● Dataset content:

┌────────

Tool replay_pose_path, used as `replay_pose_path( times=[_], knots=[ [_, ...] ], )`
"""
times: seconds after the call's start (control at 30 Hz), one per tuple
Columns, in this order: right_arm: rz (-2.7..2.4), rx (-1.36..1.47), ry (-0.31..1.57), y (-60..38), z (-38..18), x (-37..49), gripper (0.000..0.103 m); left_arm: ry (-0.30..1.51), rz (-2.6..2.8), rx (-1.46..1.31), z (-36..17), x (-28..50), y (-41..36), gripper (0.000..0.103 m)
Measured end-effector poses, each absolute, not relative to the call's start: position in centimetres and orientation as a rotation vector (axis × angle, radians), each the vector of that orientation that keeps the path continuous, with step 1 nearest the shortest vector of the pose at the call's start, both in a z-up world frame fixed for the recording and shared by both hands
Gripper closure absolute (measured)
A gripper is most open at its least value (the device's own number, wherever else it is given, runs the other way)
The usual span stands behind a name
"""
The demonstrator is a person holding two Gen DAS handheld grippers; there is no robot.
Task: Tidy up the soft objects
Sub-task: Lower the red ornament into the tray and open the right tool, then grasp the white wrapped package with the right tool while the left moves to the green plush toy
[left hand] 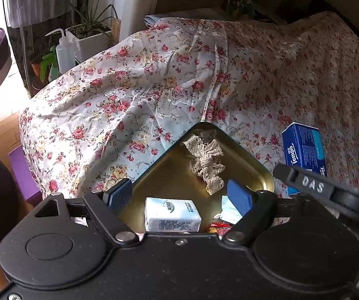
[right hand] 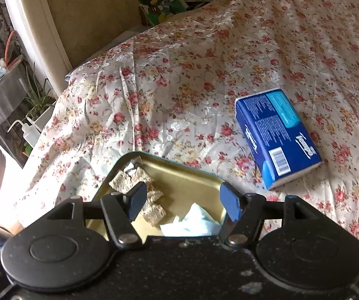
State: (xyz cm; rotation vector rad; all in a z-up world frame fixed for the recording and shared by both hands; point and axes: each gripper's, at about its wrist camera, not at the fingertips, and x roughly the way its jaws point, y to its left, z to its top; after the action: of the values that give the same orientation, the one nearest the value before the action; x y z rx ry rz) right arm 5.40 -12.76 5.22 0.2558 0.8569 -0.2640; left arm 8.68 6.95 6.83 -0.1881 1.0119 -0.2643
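Both tongs hang over the gold tin (left hand: 169, 175) on the flowered bed (left hand: 129, 87), jaws apart and holding nothing — left tongs (left hand: 179, 195), right tongs (right hand: 183, 203). Already inside lie a lace strip (left hand: 208, 162), a small white tissue pack (left hand: 172, 216) and a pale blue cloth (right hand: 194, 221). The blue tissue pack (right hand: 277, 137) lies well apart on the bedspread, to the tin's right — seemingly the last item out. Next, I judge, the right tongs should reach across, close on its narrow sides, and carry it to the tin

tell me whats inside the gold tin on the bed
Inside the tin: a crumpled beige lace strip, a small white tissue pack and a light blue packet. Something red and yellow peeks at the near edge; the left claw's body hides the rest.
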Motion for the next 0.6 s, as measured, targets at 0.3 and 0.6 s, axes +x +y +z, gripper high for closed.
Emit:
replay_pose_path(
  times=[0.3,0.6],
  knots=[
    [-0.288,0.263,0.864,-14.2,4.6,1.1,0.037,1.002,-0.292,-0.156,7.0,8.0,6.7,0.024],
    [-0.374,0.287,0.856,-17.7,3.8,-6.2,0.034,0.992,-0.372,-0.068,7.0,5.9,4.7,0.024]
  ],
)
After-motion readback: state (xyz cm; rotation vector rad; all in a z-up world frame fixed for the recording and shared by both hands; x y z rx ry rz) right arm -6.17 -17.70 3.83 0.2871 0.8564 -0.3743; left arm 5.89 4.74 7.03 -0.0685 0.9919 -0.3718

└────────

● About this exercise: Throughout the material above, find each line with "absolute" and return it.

● Solution for this exercise:
Measured end-effector poses, each absolute, not relative to the call's start: position in centimetres and orientation as a rotation vector (axis × angle, radians), each the vector of that orientation that keeps the path continuous, with step 1 nearest the shortest vector of the pose at the call's start, both in a z-up world frame fixed for the recording and shared by both hands
Gripper closure absolute (measured)

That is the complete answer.